B. One can withdraw money upon maturity and after fulfillment of their specific goals.
Q: What is the safest Mutual Investment?
A: If Safest Mutual Fund means low volatility then different types of Liquid fund or Fixed Maturity Plan can be used under Debt fund.
Q: Do Mutual Funds really make money?
A: Long Time in Mutual Funds means out of all the funds that have passed 15 years, judging by the performance of 67 funds, it has been found that the fund that has given the highest return is 22.96% and the lowest return was at 10.13%. This year’s average return has been 16.19%.
If this is calculated for a period of 20 years, then it can be seen that the highest return in those 20 years would be 24.21% and the lowest return would be 12.53% while the average return would be 18.63.*
Hopefully, it is understandable from this information that the ones who have invested in the Long-term Mutual Funds were able to create wealth or earn money.
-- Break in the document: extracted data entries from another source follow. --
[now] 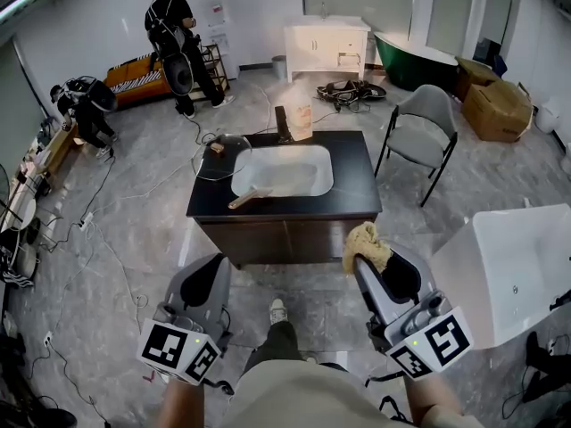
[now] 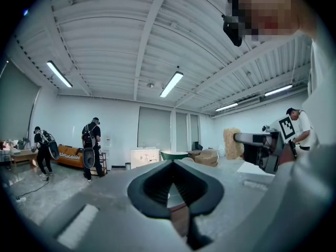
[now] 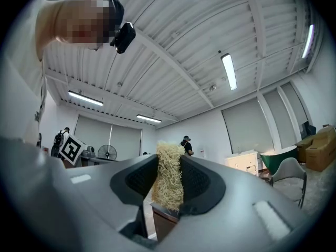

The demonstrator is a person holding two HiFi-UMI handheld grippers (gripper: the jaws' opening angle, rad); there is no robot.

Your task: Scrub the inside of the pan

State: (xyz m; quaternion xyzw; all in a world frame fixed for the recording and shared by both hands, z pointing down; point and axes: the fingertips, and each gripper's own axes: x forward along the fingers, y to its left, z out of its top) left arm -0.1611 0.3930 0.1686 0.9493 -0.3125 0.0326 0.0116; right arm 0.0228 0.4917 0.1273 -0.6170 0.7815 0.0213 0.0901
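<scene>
A round shallow pan (image 1: 219, 156) lies on the left end of the black counter (image 1: 352, 185), beside a white sink basin (image 1: 285, 169). Both grippers hang well short of the counter, above the floor. My right gripper (image 1: 373, 259) is shut on a tuft of yellow fibrous scrubber (image 1: 365, 244), which stands up between the jaws in the right gripper view (image 3: 169, 172). The left gripper (image 1: 207, 279) is shut with nothing in it, its pads (image 2: 176, 185) meeting. Seen from the left gripper view, the right gripper (image 2: 253, 138) and scrubber (image 2: 231, 143) float off to the right.
A wooden brush (image 1: 249, 198) lies in the basin. A dark upright object (image 1: 283, 121) and a tan bag (image 1: 302, 119) stand at the counter's back. A grey chair (image 1: 422, 136) is to the right, a white tub (image 1: 513, 270) nearer right. Cables cross the floor; people stand far left.
</scene>
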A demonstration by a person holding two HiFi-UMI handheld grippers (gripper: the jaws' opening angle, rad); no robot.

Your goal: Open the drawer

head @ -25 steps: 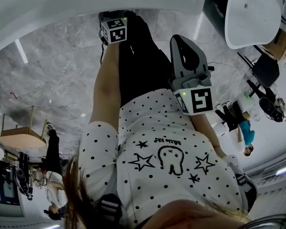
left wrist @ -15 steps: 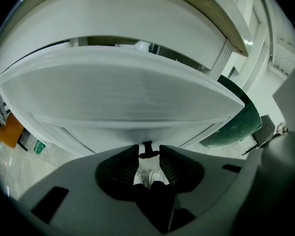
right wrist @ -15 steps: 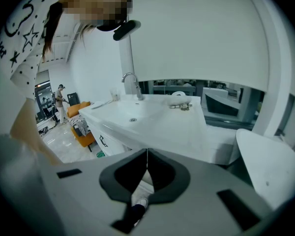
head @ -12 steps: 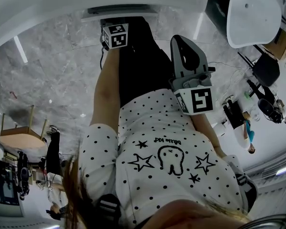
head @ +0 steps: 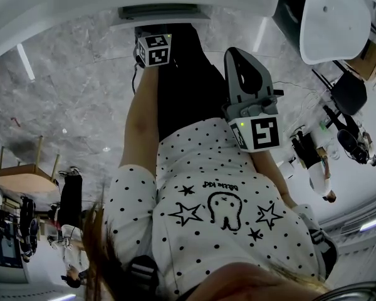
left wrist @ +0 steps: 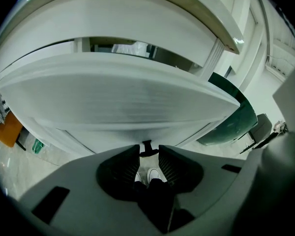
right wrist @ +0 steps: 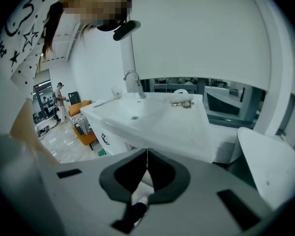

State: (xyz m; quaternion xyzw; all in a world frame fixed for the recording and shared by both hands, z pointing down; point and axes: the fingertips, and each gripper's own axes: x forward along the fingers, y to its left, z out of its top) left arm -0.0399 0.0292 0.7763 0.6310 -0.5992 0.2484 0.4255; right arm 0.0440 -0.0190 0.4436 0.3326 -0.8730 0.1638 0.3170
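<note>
Left gripper view: drawer (left wrist: pixel 118 97) stands partway out under white counter (left wrist: pixel 137 14), with dark gap above its front. Small black handle (left wrist: pixel 147 147) sits low on front, right between tips of my left gripper (left wrist: pixel 147 154). Jaws have just been closing; gap is narrow, and I read pads as pressed on handle's sides. Head view: drawer juts out at top, beyond my left arm (head: pixel 141 124). Right gripper (right wrist: pixel 147 157) is apart from drawer, facing sink (right wrist: pixel 137 114) with tap (right wrist: pixel 132 80). Its jaws meet at tips, nothing held.
</note>
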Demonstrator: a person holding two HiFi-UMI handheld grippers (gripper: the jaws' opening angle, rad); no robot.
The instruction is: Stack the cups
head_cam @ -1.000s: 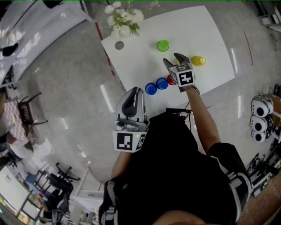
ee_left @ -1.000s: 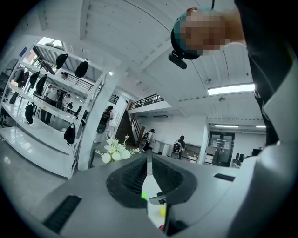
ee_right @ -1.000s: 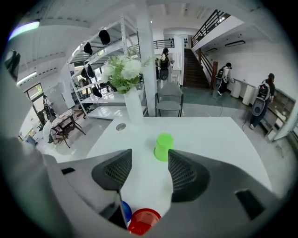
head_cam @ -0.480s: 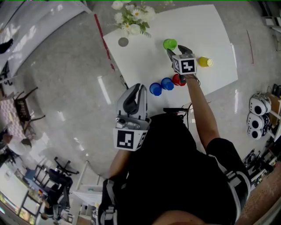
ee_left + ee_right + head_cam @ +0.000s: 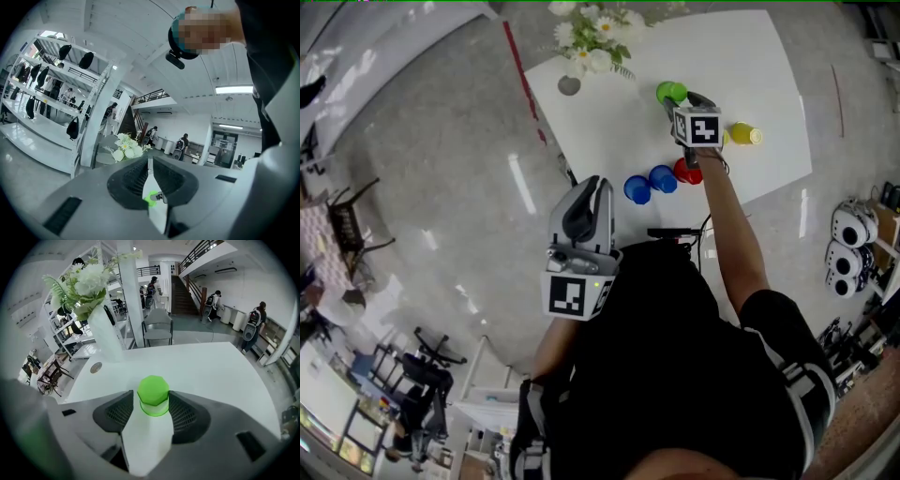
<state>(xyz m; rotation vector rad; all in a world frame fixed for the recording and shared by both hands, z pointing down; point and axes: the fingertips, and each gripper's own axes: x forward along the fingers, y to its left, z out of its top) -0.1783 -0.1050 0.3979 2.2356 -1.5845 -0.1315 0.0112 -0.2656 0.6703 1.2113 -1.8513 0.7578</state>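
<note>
A green cup (image 5: pixel 153 395) stands upside down on the white table (image 5: pixel 206 376). My right gripper (image 5: pixel 151 401) is open, one jaw on each side of the cup, close to its walls. In the head view this gripper (image 5: pixel 680 99) reaches to the green cup (image 5: pixel 667 90) at the table's far middle. A red cup (image 5: pixel 685 172) and two blue cups (image 5: pixel 663 178) (image 5: pixel 637 189) stand in a row near the front edge. A yellow cup (image 5: pixel 744 134) lies on its side to the right. My left gripper (image 5: pixel 588 186) is shut and empty, held off the table by my body.
A white vase of flowers (image 5: pixel 592 36) stands at the table's far left corner, with a small grey disc (image 5: pixel 569 86) beside it. The same vase (image 5: pixel 105 336) rises left of the green cup. Shiny grey floor (image 5: pixel 441 187) surrounds the table.
My right gripper has moved forward from above the red cup to the green cup, which now sits between its jaws. The left gripper has stayed put.
</note>
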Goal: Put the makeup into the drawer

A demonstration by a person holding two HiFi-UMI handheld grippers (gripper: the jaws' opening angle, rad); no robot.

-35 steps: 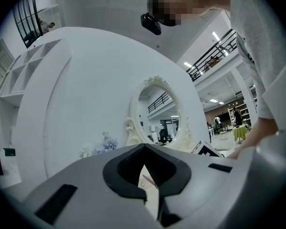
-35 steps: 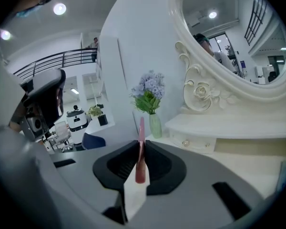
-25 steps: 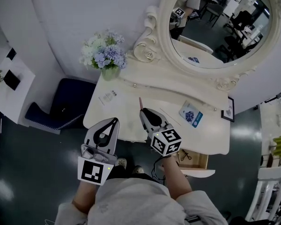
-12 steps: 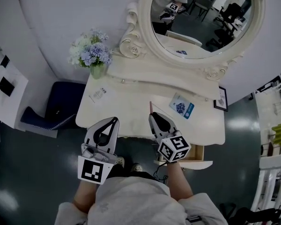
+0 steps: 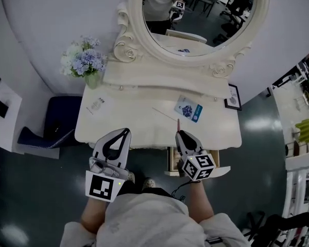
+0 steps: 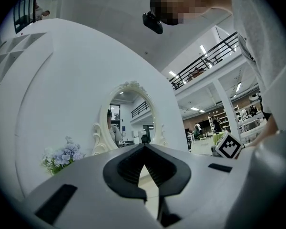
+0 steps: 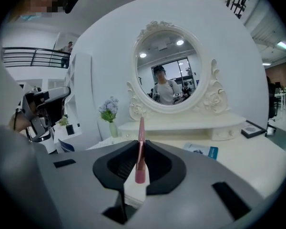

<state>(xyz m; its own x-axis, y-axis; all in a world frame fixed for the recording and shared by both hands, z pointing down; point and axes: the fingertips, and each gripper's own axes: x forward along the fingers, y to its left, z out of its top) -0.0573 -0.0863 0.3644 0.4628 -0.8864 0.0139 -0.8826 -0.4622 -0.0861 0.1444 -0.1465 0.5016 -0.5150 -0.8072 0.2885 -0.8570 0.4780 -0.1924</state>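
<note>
Rightward has swung the right gripper [image 5: 180, 133], clamping a slim pink makeup stick [image 7: 140, 152], to the open cream drawer [image 5: 170, 161]; next, lower it in; left gripper [image 5: 125, 131] closed, empty.

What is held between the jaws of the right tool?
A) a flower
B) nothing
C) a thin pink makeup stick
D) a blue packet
C: the right tool is closed on a thin pink makeup stick, and the stick's upper end reaches out past the jaws.

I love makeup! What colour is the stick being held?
Pink makeup stick; right gripper view shows best.
</note>
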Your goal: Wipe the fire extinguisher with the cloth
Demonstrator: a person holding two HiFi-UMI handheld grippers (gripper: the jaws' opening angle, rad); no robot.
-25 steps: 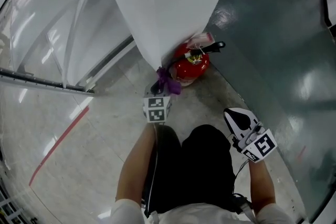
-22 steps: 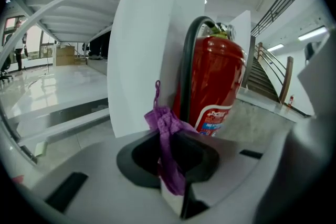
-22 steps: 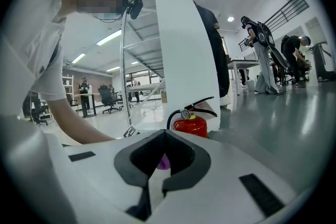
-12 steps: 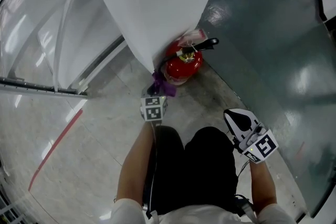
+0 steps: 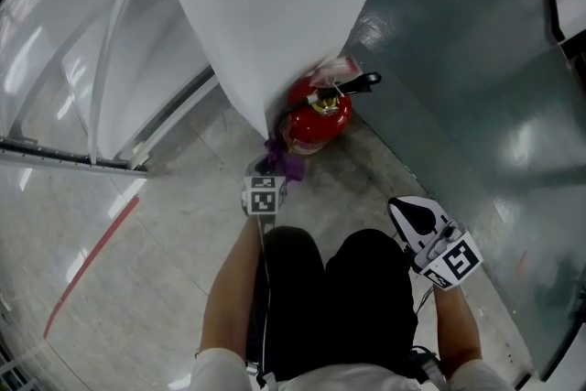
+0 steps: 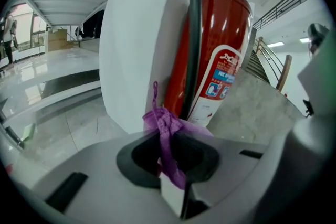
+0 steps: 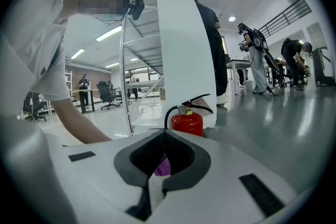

*All diversified equity funds which have completed 15 years and 20 years respectively as of 30th April 2018. Anchorage presentation.
Note: The examples or return % used is used just to explain the concept of Equity Mutual Funds. Mutual Funds are subjected to Market risk, kindly read the offer document before investing.
I am just an AMFI Certified Mutual Fund Distributor and this article has no purpose of planning or advising anyone but to clear the concept of SIP and create awareness for the same.